Life is further complicated for some Palestinians, like the village of Arab Abu
Fardad, who live on land in between the loops that encircle the
settlements, keeping the Jewish settlers with full access to Israel and
modern bypass roads and totally isolating the Palestinians who are living on
“the wrong side” of the loops of the wall. She then gives a detailed
explanation of the bypass roads that have been built to link the settlements
deep into the West Bank with Israel, (like the “Ariel finger,” I can only
think, so which finger is that???). These fingers are then linked up so
that they extend all the way to the Jordan Valley on the east side of the West
Bank, dividing the territory in two. The Palestinians trapped in these fingers
of land and roads are under threat of dispossession; then have no water, no
schools, cannot bury their dead, are severely restricted in terms of what they
can bring to market, etc, etc. In other words, they are being targeted
for silent transfer: making life so unbearable that they are forced to leave in
order to survive. Such a nice liberal democracy, this Israeli state.
We are now
on the road towards the walled town of Habla which is three kilometers from
Qalqilya. Under international pressure, the Israelis not only built the
tunnel, but also a gate that is open three times a day for 30 minutes to 1 ½
hours. We get there at 5:30 and children, laborers, tractors, are
gathering for the ritual of crossing over. I can see the high rises of
Tel Aviv in the distance.
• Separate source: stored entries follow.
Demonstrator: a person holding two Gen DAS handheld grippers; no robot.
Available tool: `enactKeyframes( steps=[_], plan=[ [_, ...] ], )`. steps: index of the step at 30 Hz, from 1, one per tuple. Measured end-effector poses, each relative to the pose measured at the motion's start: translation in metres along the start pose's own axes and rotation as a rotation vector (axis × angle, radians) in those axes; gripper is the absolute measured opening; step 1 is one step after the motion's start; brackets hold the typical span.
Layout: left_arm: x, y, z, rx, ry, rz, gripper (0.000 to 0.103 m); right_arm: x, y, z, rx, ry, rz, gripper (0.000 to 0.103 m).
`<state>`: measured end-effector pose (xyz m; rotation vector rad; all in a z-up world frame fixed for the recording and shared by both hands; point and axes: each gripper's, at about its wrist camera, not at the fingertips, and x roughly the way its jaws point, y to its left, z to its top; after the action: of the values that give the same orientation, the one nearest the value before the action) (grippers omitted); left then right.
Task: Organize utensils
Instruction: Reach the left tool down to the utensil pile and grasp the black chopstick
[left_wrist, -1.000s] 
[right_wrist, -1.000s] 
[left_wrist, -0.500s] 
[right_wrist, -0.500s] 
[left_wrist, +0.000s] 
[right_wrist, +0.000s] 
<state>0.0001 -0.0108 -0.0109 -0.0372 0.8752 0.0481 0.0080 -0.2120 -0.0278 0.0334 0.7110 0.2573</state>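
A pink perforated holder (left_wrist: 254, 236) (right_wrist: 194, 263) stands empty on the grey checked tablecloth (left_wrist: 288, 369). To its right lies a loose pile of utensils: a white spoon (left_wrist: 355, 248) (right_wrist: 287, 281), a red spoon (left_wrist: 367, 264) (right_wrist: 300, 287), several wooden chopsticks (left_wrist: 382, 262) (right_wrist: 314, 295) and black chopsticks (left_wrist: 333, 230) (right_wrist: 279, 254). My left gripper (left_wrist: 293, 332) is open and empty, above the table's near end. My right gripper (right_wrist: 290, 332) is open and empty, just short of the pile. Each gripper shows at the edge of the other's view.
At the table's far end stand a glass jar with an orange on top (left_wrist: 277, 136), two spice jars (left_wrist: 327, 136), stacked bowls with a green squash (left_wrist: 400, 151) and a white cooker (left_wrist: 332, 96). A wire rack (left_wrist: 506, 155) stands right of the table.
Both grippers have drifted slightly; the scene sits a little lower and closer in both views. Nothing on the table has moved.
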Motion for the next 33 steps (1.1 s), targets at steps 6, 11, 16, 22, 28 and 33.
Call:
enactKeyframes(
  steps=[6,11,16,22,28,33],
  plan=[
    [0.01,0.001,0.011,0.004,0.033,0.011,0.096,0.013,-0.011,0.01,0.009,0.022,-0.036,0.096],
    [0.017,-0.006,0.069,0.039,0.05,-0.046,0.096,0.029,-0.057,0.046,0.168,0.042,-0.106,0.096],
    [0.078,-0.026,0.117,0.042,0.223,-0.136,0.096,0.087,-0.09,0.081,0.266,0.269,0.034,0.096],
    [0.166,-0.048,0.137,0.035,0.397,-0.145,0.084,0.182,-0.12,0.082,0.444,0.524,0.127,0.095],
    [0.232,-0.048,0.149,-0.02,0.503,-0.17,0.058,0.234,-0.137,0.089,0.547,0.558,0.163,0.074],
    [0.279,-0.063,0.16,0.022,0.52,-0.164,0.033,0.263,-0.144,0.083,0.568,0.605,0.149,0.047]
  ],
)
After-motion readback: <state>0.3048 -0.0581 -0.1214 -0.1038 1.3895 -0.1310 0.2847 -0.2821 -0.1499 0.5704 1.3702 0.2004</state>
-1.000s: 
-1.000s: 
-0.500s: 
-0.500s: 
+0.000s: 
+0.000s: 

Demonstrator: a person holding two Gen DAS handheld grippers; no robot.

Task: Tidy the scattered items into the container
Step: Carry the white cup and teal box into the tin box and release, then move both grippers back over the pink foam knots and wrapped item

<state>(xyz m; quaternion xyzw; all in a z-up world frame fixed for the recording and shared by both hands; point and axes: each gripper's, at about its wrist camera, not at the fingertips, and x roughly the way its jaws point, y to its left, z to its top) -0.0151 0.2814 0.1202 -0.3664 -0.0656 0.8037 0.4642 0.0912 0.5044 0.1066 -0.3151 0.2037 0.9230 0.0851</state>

Suhad tells us of a man who tried to cross, but
the computer in the security terminal indicated that he was already on the
other side (a soldier had failed to enter his data) and he was forced to prove
that he was actually on the side that he was actually on. (How is this
different from mass psychosis?) She says if you argue, you lose your permit for
one year, so everyone is fairly subdued. The IDF arrives on the other
side in a jeep and one man and two young women, fully armed for combat, get
out. One of the women has long blond hair cascading down her back,
flowing out of her menacing helmet. They are laughing and kicking the locks and
clearly taking their time while the prisoners on each side wait
patiently. They finally open the gates and tell us we cannot stand in the
road (where the photographic opportunities are optimal). When Suhad asks
why not, the woman replies, “Because it’s the rules.” I look at the size
of her gun and decide now is not the time for an argument.
In the taxi
back to the service to Nablus, I ask Suhad where she finds hope. She
speaks eloquently of the power of survival, of refusing to leave, of replanting
the crops, rebuilding the homes, educating the children. She also talks about
the critical importance of international attention and pressure and the power
the boycott movement, which is her other focus of activity. Clearly, she
does not have the privilege of despair.